Abstract
In contrast to mammalian adults, myelination in teleosts occurs throughout their lifespan and most of the progenitor cells are originated in the cerebellum. To understand the role that thyroid hormones (THs) play in juvenile cerebellar myelination in teleosts, we identified and localised the expression of genes involved in TH signalling (mct8, oatp1c1, dio2, dio3, thraa and l-thrb1) and analysed the effects of the two bioactive THs, T2 and T3, upon their regulation, as well as upon some structural components of the myelination process. Ex vivo approaches using organotypic cerebellar cultures followed by FISH and qPCR showed gene-specific localisation and regulation of TH signalling genes in the cerebellar nuclei. In vivo approaches using methimazole (MMI)-treated juvenile tilapias replaced with low doses of T3 and T2 showed by immunofluorescence that myelin fibres in the cerebellum are more abundant in the granular layer and that their visible size is reduced after MMI treatment but partially restored with TH replacement, suggesting that low doses of TH promote the re-myelination process in an altered condition.
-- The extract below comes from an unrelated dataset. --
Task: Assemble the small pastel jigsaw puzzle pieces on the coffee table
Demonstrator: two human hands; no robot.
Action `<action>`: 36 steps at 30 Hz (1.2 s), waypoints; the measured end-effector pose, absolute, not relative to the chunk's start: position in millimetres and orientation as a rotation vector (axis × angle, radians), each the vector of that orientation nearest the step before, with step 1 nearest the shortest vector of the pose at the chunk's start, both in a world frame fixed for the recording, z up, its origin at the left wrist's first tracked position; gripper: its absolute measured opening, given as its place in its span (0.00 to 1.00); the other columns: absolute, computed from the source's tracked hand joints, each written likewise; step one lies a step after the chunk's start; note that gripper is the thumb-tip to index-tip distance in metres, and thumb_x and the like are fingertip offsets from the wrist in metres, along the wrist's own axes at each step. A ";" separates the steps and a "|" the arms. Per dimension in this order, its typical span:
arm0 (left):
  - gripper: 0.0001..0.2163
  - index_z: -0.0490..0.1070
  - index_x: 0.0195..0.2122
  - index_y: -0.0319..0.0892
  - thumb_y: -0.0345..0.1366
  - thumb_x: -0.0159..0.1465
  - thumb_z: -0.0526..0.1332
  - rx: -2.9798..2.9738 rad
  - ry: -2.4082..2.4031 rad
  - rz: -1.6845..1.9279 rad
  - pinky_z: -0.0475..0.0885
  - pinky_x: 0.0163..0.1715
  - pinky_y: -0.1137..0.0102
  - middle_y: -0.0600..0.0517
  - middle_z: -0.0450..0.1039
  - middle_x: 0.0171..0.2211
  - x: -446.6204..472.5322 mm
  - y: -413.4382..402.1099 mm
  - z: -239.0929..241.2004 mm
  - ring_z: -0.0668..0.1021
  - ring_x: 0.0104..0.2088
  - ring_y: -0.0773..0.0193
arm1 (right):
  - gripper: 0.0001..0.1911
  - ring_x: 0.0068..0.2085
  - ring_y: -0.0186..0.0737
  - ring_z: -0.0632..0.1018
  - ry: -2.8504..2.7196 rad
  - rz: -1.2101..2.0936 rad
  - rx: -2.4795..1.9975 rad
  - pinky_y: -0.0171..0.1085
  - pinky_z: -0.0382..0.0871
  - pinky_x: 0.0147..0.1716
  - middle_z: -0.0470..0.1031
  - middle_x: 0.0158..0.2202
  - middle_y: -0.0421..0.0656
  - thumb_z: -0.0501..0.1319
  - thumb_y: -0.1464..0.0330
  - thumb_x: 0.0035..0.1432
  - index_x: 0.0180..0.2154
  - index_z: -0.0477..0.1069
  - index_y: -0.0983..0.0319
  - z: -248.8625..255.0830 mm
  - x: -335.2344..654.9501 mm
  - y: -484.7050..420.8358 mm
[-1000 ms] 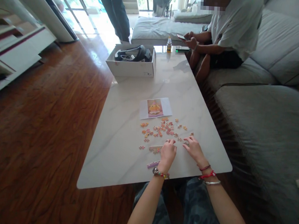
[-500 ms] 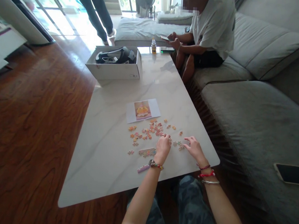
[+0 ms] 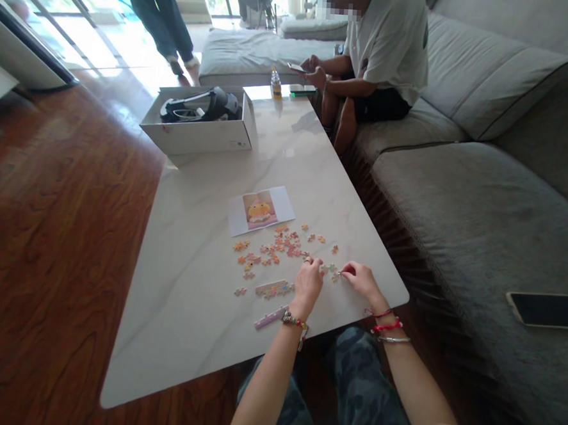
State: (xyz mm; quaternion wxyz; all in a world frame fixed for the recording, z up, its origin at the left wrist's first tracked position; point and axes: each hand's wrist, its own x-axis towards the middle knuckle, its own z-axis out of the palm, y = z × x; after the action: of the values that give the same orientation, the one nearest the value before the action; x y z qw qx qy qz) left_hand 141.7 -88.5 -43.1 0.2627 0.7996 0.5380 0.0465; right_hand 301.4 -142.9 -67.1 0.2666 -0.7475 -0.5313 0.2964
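Observation:
Loose jigsaw puzzle pieces (image 3: 289,243) lie in a scattered cluster on the white marbled table (image 3: 188,283). My right hand (image 3: 361,280) is closed in a pinch, with a small puzzle piece (image 3: 341,273) at its fingertips, beside a few pale pieces. To its left, my left hand (image 3: 309,282) has its fingers curled down at the cluster's near right edge; what they hold is hidden. Left of that wrist are a joined strip of pieces (image 3: 272,289) and a separate purple strip (image 3: 270,317). A paper with a printed picture (image 3: 261,211) lies beyond the pieces.
An open white box (image 3: 206,137) holding a dark device stands at the table's far left, with a bottle (image 3: 276,85) near the far edge. Someone in a white shirt (image 3: 390,46) sits on the grey sofa (image 3: 462,204), holding a phone. Another phone (image 3: 545,310) lies on the sofa.
My right hand's fingers have closed from apart into a pinch on a puzzle piece. My left hand has stayed close by, its fingers still curled. The whole view has shifted slightly.

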 end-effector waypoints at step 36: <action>0.08 0.68 0.38 0.42 0.32 0.59 0.52 1.919 1.750 0.383 0.65 0.36 0.74 0.49 0.70 0.37 22.3 -100.0 -49.8 0.72 0.35 0.67 | 0.08 0.30 0.35 0.72 -2.097 0.726 -1.638 0.33 0.64 0.31 0.71 0.28 0.42 0.62 0.73 0.46 0.33 0.71 0.63 -54.0 187.2 -88.4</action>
State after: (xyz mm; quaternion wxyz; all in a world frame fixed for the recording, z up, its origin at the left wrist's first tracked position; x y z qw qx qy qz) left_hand 22.3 -100.0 -49.8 0.2555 0.7067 0.6445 0.1410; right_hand 187.2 -88.4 -54.0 0.1906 -0.5830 -0.7463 0.2583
Together, our data support the idea that T2 and T3 promote myelination via different pathways and prompt T2 as a target for further analysis as a promising therapy for hypomyelination.
Highlights
To investigate if the three sets of genes involved in thyroid hormones (THs) action were expressed in the teleost cerebellum, as well as their possible regulation by THs, organotypic cerebellum cultures were exposed to different T2 and T3 concentrations, and reverse transcribed (RT)-qPCR analysis was used to quantify gene expression
TH actions and effects during neurodevelopment are well known and conserved across different vertebrates; little is known about their role in adult neurogenesis[22]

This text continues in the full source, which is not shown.